Pragmatic RESTful HAL APIs

Dieser Artikel ist auch auf Deutsch verfügbar

The Hypertext Application Language (abbr. HAL) is an open specification that provides a structure to represent RESTful resources. It defines two hypermedia types to extend for XML and JSON. Initially proposed in 2011 by Mike Kelly, HAL is hardly a newcomer and has been used extensively in countless projects to organise and structure APIs.

During the last couple of years we have been working in developing a midsize API that provides access to an internal collection of resources in a large corporation. Instead of going for one of the new cutting edge technologies and inspired by the Richardson Maturity Model, we took a pragmatic approach and used HAL as a proven, mature technology. Throughout the project, we built our APIs and services through several incarnations and in the process we had the chance to collect a great deal of practical, day-to-day experience in designing, developing, maintaining and advocating a HAL based architecture.

The basics of HAL

As is the case with most technologies that have been around for a while, there is plenty of documentation and tutorials online for HAL, so in this section we will present just the basics required to understand the rest of this article. In its essence, HAL is a hypermedia format to represent resources and to connect them in a usable way. HAL is organised around two main concepts: embedding related resources and listing related links to other resources.

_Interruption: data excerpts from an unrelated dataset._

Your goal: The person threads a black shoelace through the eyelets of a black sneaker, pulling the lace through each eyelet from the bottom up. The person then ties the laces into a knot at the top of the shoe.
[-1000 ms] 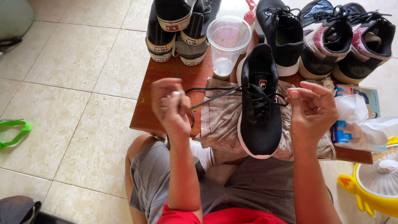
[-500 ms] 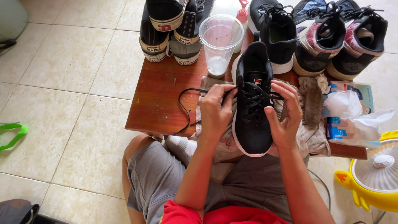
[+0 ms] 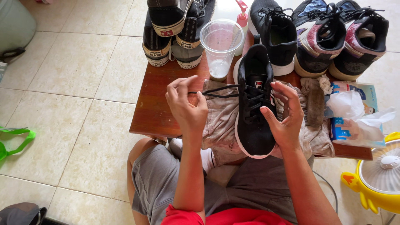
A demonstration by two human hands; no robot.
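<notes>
Fingers [image 3: 196, 94] of left hand [image 3: 186, 107] pinch black lace [image 3: 216, 92] (pulled taut leftward); right hand [image 3: 284, 114] fingers curl, gripping black sneaker [image 3: 253, 104] on stained cloth [image 3: 221, 121], table [image 3: 154, 108] front edge.

You have seven shoes on view: one black sneaker [image 3: 253, 108] at your hands, two canvas shoes [image 3: 177, 31] at eleven o'clock, four sneakers [image 3: 321, 35] at one o'clock. One plastic cup [image 3: 221, 43], one pump bottle [image 3: 242, 18].
</notes>
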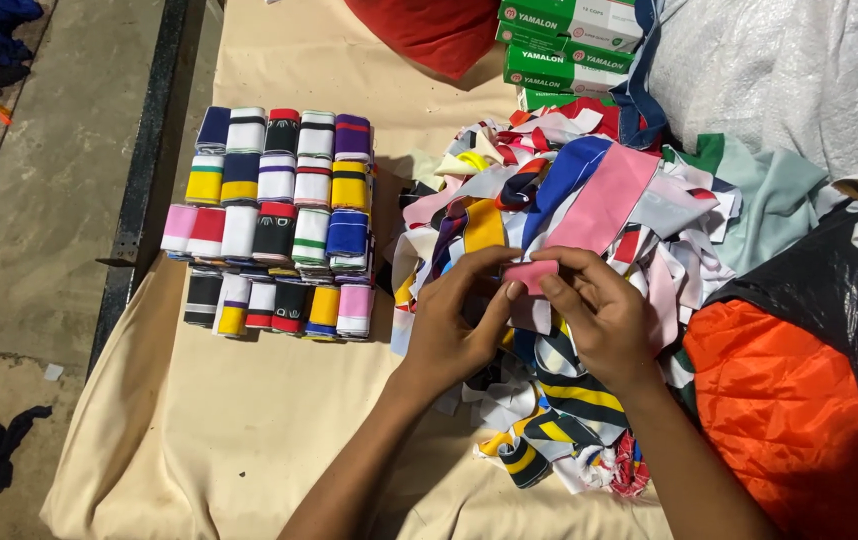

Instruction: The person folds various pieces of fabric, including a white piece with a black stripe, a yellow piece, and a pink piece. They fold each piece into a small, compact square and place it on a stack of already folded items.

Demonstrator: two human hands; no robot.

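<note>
My left hand (pixel 459 325) and my right hand (pixel 599 310) meet over a loose heap of coloured fabric strips (pixel 559 200). Both pinch the folded end of a pink strip (pixel 534 272), which runs up and to the right across the heap. To the left, several rolled strips (pixel 279 220) of many colours lie stacked in neat rows, apart from my hands.
A cream cloth (pixel 249 430) covers the table, whose dark metal edge (pixel 144 170) runs down the left. Green and white boxes (pixel 564 45) stand at the back beside a red cushion (pixel 429 30). An orange and black bag (pixel 799 400) and white sacking (pixel 799 70) fill the right.
</note>
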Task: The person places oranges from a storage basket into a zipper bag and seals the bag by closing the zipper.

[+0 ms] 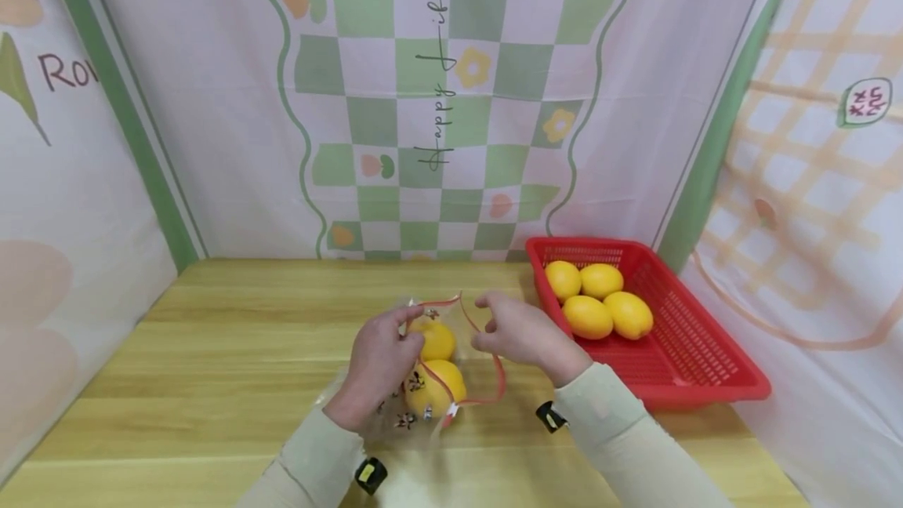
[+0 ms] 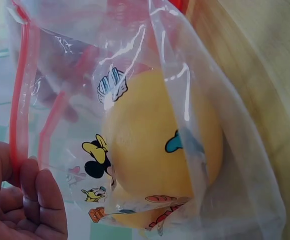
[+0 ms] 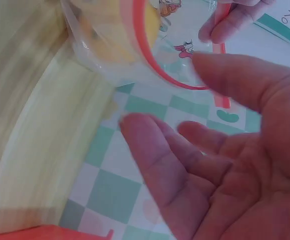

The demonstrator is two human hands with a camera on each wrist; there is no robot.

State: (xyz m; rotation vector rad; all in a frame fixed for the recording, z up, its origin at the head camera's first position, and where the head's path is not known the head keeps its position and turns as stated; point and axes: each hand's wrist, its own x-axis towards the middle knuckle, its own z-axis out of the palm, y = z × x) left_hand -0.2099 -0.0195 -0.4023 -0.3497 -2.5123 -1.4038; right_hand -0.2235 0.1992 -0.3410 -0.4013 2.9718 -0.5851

Each HAL representation includes a map (conveniently called _links) containing a list of links to navigate from the resource, and an optional map of embedded resources (_embedded) which again includes _links to find the entire resource via its self link (think of an ID). For clients consuming the API, the use of these links and the extensive availability of solid tools supporting HAL (e.g. in Spring HATEOAS) helps in building software that remains independent of hardcoded URIs with private IDs belonging to the internal space of the API.

The links inside a resource are identified by a relation name or “rel” that defines the semantic of the link. HAL uses established standards (RFC 8288) to define which elements can be included in the links of a resource, such as self for the current resource; or previous and next for other pages of a paginated collection of resources.

Generic relationships provide only the basic for defining a functional API. To create a usable domain language, the IANA registry allows the creation of custom relation types in addition to the standard predefined link relations. The identifier for the relation is a URI pointing to the documentation of the relation. In a customer management system, for example, we might need a link to list all orders for a customer:

{
  "name": "Jon Doe",
  "_links": {
    "self": {
      "href": "http://example.com/customer/123"
    },
    "http://example.com/rels/customer-orders": { // bulky rel identifier
      "href": "http://example.com/customer/123/orders"
    }
  }
}

custom rels as URIs

The use of the Curie (= compact URI) mechanism provides a way of avoiding bulky rel identifiers and to easily access the documentation for custom rels in the context of HAL. Resources include a templated URL that can be parametrized with the resource type identifier and used to retrieve the documentation for the rel. In the following example, the rel rel=ex:customer-orders would lead to the documentation stored in http://example.com/rels/customer-address.

{
  "name": "Jon Doe",
  "_links": {
    "self": {
      "href": "http://example.com/customer/123"
    },
    "ex:customer-orders": { // now a handy rel identifier
      "href": "http://example.com/customer/123/orders"
    },
    "curies": [
      {
        "href": "http://example.com/rels/{rel}",
        "name": "ex",
        "templated": true
      }
    ]
  },
  "_embedded": { // optional; embedded Orders resource of the Customer
    "ex:customer-orders": [ // same rel as in the _links section
      {
        "orderNumber": "123ASDF",
        "shippingAddress": "Ohlauer Str. 43, 10999 Berlin",
        "_links": {
          "self": {
            "href": "http://example.com/customer/123/orders/ASDF"
          },
          "ex:customer": {
            "href": "http://example.com/customer/123"
          }
        }
      }
    ]
  }
}

custom rels as Curie identifiers

Domain specific relations can be used not only as identifiers for navigational links between resources, but also for embedded resources (such as parent or child resources). An OrderResource, for example, could contain an embedded CustomerAddressResource, saving the consumers of the API the need for a further GET round-trips following the rel=ex:customer-address link to obtain the address of the customer. While developing the application, we often started by providing meaningful (stateful) links to all related resources and then further optimised responses by replacing some links with the corresponding embedded resource based on feedback collected from consumers of the API.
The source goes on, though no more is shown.